10. Hari Sial

1K 135 14
                                    

"Om Arslan, aku sembuh dong!"

Halilintar berlari keluar dari lift. Senyum sumringah menghiasi wajahnya. Perutnya sudah terasa jauh lebih baik dari tadi pagi. Masih sedikit sakit sih, namun tidak akan menghambat aktivitasnya lagi.

"Kak Alan jangan teriak-teriak!"

Senyum sumringah itu lenyap seketika, saat dia melihat orang yang ia paling benci sedunia ada di 'rumahnya'. Tengah bermanja ria dengan kakak kedua Alan, Taufan.

"Peduli amat," gumam Hali sinis. Namun masih bisa didengar oleh Taufan.

"Jaga mulut lo, anak sialan!"

"Kalo gue anak sialan, berarti lo juga dong? Kita 'kan satu emak?"

Ucapan seenak jidat Hali rupanya mampu memancing emosi Taufan. "LO-" Taufan ingin sekali melayangkan tamparan pada wajah Halilintar, tapi tangannya terhenti di udara ketika mendengar tangisan pelan Voltra.

'Cih, drama,' batin Halilintar seraya memutar bola mata malas. Lebih baik ia mencari Arslan daripada menyaksikan drama murahan yang dimainkan oleh bocah brengsek bernama Voltra itu.

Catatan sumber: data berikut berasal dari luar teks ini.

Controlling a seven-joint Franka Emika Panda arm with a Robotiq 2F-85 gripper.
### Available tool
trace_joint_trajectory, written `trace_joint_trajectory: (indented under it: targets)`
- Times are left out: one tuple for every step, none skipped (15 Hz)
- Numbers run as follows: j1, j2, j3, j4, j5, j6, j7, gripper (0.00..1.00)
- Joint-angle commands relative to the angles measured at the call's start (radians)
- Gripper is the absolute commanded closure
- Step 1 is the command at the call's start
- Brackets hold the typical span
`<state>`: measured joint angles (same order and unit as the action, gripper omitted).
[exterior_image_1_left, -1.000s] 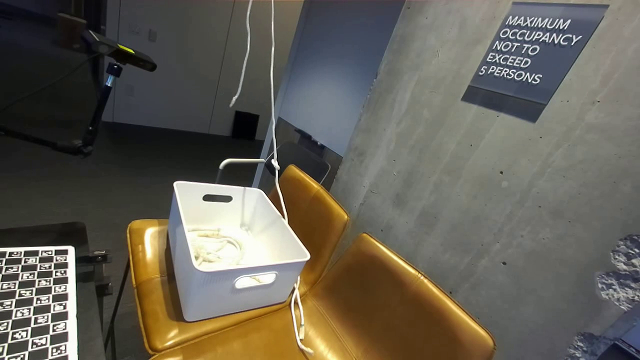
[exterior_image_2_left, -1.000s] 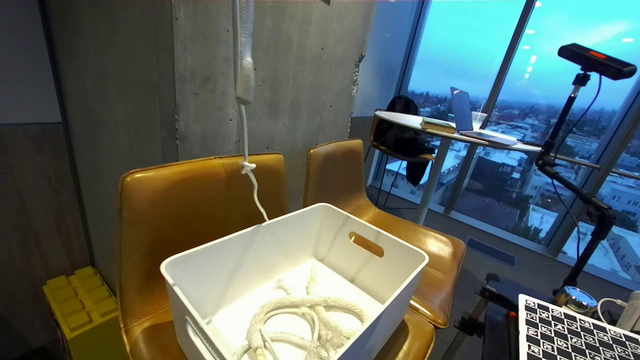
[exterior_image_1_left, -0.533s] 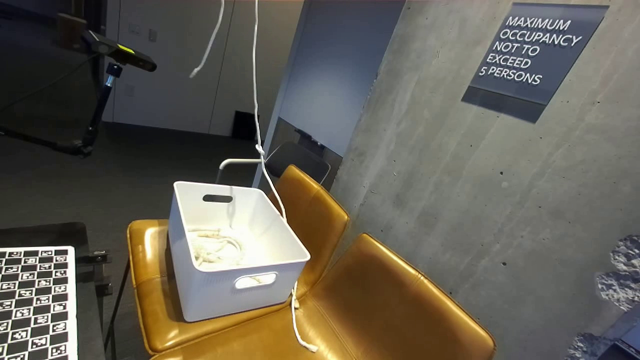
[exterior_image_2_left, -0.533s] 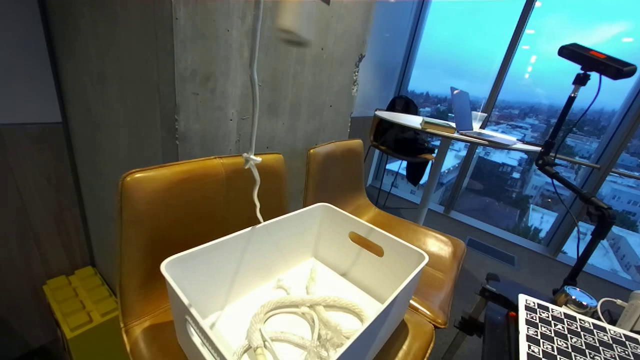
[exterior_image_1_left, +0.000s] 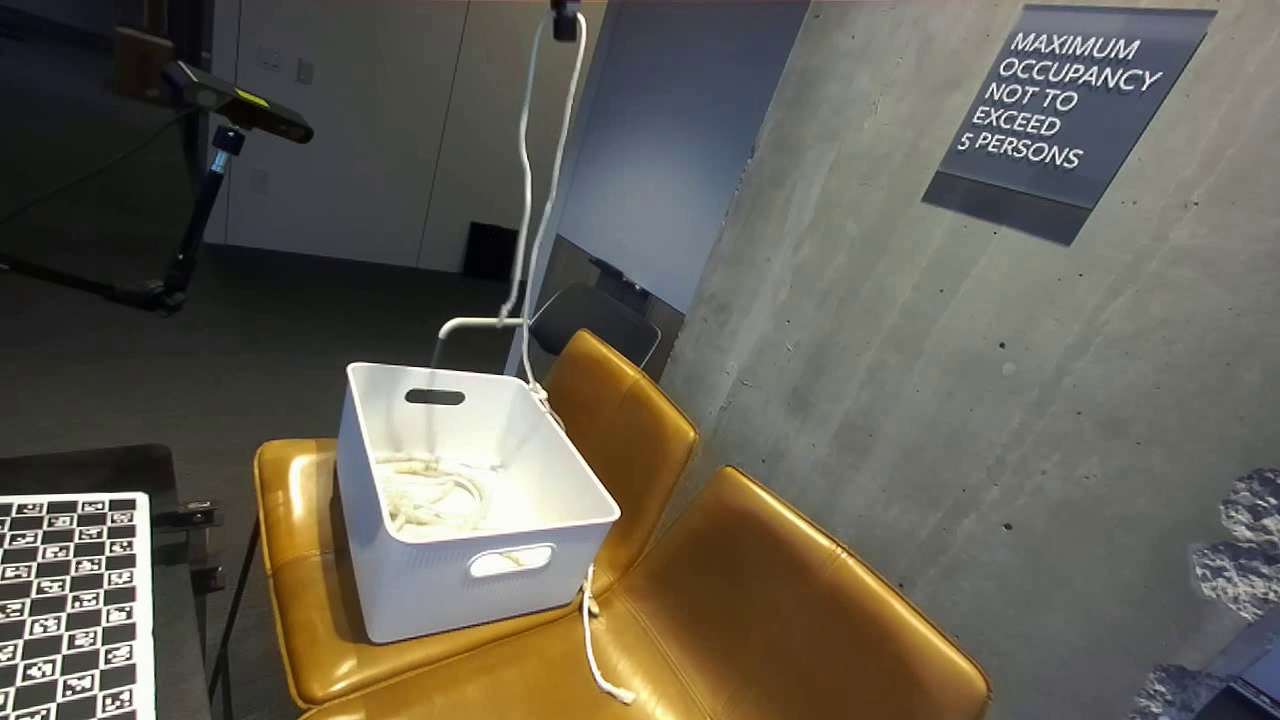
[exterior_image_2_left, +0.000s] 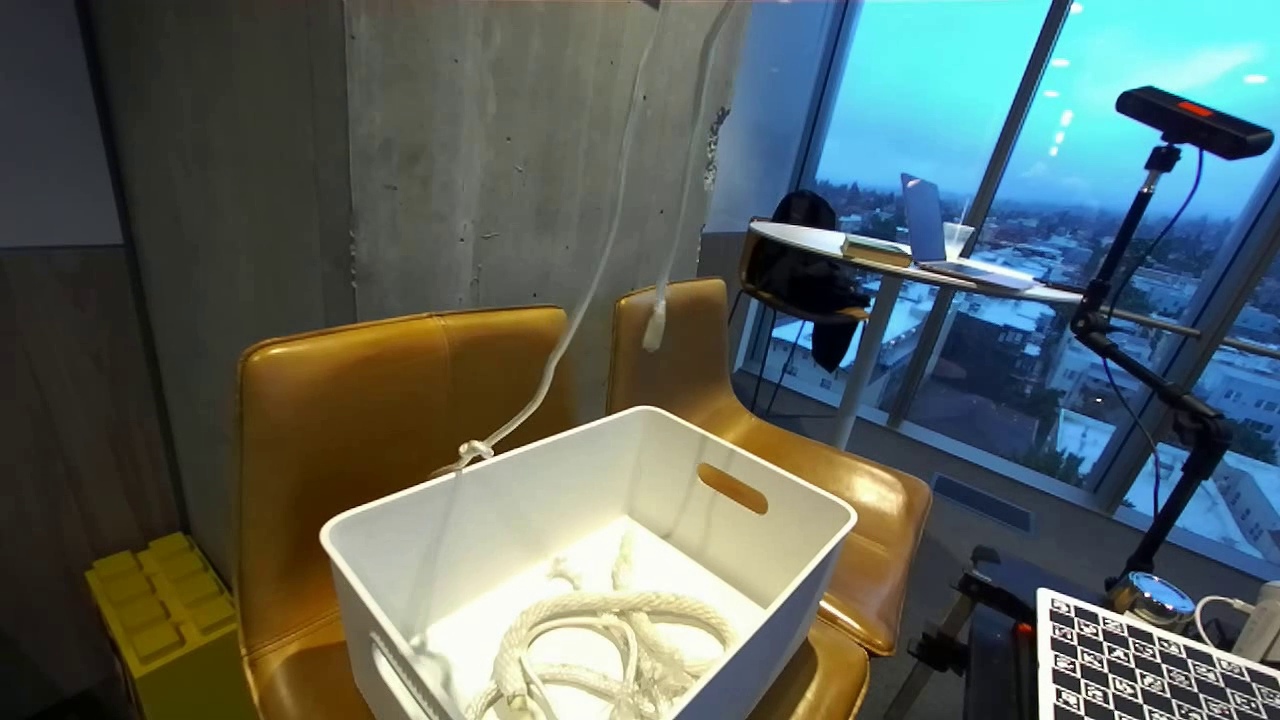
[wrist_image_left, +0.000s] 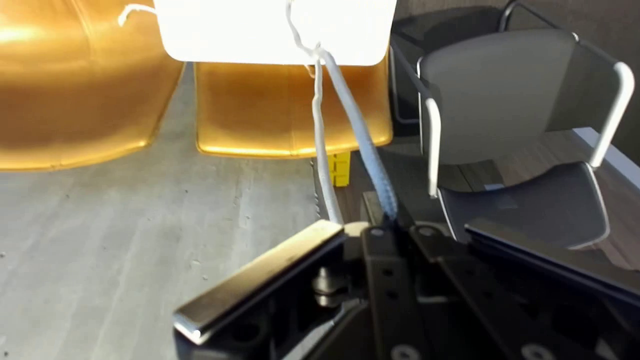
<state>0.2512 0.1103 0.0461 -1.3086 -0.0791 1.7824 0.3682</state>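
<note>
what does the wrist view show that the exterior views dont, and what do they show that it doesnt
Only the wrist view: the linkage bars of the gripper. Only the exterior views, between them: a rope coil in the white box, an occupancy sign and a laptop. Shared: that box, the white rope in the shut gripper, tan chairs, concrete wall.

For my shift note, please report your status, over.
Gripper shut on white rope. One end dangling. Possible snag: white bin beside knot.

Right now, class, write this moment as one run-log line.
pincer: shut on white rope | bin: on tan chair, rope coil inside | knot: near bin
</note>
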Motion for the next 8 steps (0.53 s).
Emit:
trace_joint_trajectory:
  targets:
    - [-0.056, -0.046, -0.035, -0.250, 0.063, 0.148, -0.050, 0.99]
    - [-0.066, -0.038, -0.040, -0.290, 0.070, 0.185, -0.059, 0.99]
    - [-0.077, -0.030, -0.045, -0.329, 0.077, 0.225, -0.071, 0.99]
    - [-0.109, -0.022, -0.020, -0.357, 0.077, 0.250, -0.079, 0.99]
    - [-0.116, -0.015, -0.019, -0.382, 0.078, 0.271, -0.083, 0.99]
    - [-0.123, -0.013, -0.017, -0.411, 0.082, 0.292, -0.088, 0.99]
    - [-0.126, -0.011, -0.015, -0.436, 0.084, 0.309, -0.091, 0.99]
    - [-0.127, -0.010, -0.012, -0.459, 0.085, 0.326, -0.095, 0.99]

Halilintar memulai pencariannya di halaman belakang. Bertemulah ia dengan dua pengawal Adhikara yang lain disana. "Om Edgar, om Arslan mana?" tanyanya setelah membaca bordiran nama Edgar Emilio di atas saku seragam salah satu pengawal.

"Arslan sedang menemani Tuan Gempa keluar, Tuan Muda."

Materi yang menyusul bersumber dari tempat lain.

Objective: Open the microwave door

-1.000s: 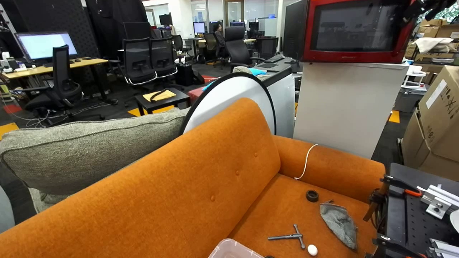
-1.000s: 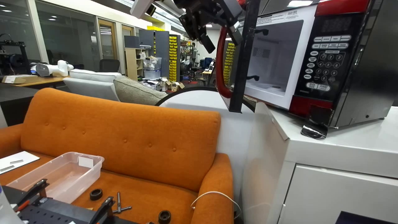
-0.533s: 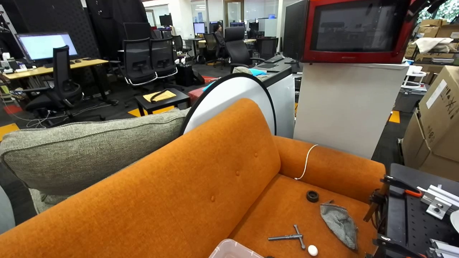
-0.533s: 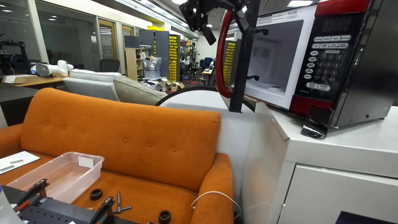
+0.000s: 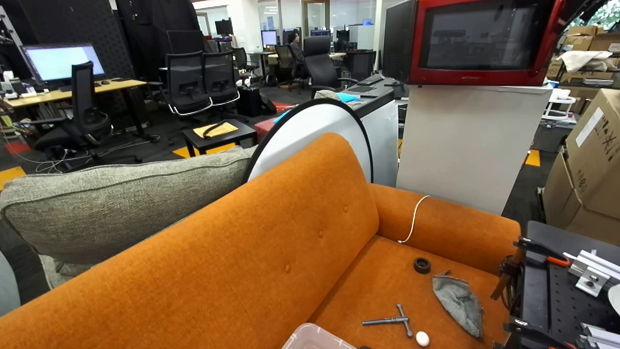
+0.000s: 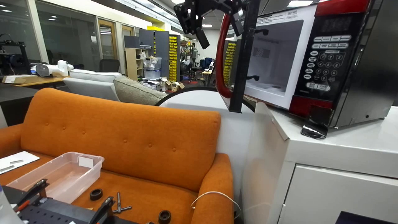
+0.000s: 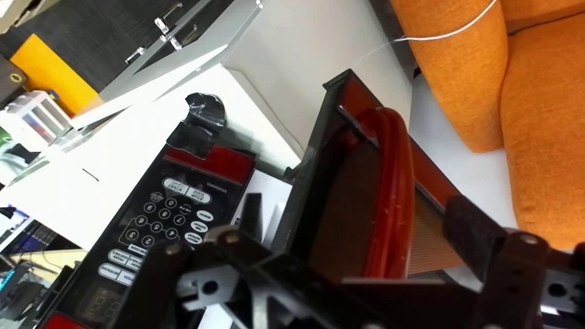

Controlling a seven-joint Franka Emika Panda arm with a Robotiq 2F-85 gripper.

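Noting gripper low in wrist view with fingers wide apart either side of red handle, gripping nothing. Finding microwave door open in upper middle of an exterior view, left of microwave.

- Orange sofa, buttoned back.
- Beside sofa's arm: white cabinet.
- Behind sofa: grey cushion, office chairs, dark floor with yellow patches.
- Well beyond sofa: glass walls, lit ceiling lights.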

Hali mengernyitkan alis, "kan kak Gempa udah besar, kenapa masih harus ditemenin?" tanyanya polos.

Edgar tak tahu harus menjawab apa. Tak mungkin 'kan ia bilang bahwa Arslan sedang menemani Gempa yang ingin memberikan 'pelajaran' pada Blaze? Jika dia keceplosan nanti bisa-bisa nyawanya yang hilang.

Sebelum Edgar memberi jawaban yang masuk akal, Hali sudah mengangkat bahunya. "Yaudah deh om, kalo om Arslannya ngga ada aku mau sendiri aja. By the way, om jangan panggil aku Tuan Muda, panggil Hali aja, okay?"

"Baik, Tuan Muda."

"Terserah om, deh."

Remaja itu pergi meninggalkan Edgar dan temannya dengan wajah masam. Sementara Edgar sendiri menahan tawanya saat melihat bibir semerah ceri itu berubah datar.

Halilintar akhirnya memilih untuk duduk di pinggir kolam sembari menunggu kepulangan Arslan. Ia mengeluarkan iPhone putih milik Alan yang memang sedari tadi dia bawa dan ia simpan di saku. Kembali melanjutkan keinginannya untuk menjadi stalker dadakan.

Tangannya bergerak lincah mengutak-atik handphone mahal tersebut. Jangan salah, walaupun Hali ini dulunya user android sejati tapi ia juga jago kalau disuruh pakai iPhone. Sepertinya ia patut berterima kasih pada Kaizo yang sering membiarkan Hali membajak handphone berkamera boba miliknya.

Akun dengan username @Blazeshaka_ menjadi sasaran pertamanya. Dibukalah akun yang memiliki lebih dari 5000 followers itu. Blaze cukup eksis di dunia maya ternyata. Dengan profesinya sebagai seorang atlet dan wajahnya yang rupawan membuat Blaze banyak digandrungi remaja-remaja perempuan.

"Cih, ganteng sih ganteng, tapi kalo kasar gitu apa gunanya ganteng?" julid Halilintar.

Hanya sebentar dia mampir disana, lalu kembali membuka akun yang lain. Username @adhkrice menarik perhatiannya. Namun ternyata isinya tak semenarik namanya. Feeds-nya hanya berisi postingan foto-foto formal dengan caption sepanjang konsonan langit. Sangat mirip dengan feeds akun-akun pemerintahan Konoha.

"Membosankan!"

Berlanjut lagi pada akun ketiga, yang memiliki username @Gempa.Adhikara. Halilintar sudah bisa menebak kalau akun ini milik kakak sulung Alan. Nathaniel Gempa Adhikara, pemuda yang sekarang menginjak usia 25 tahun. Baru kembali dari Australia setelah menyelesaikan masalah yang melanda cabang perusahaannya disana. Halilintar juga baru tahu jika Gempa ternyata baik pada Alan. Karena di film, sosok Gempa sama sekali tidak muncul. Hanya sesekali disebut oleh mulut karakter lain. Yang membuat Halilintar mengira bahwa Gempa sama jahatnya.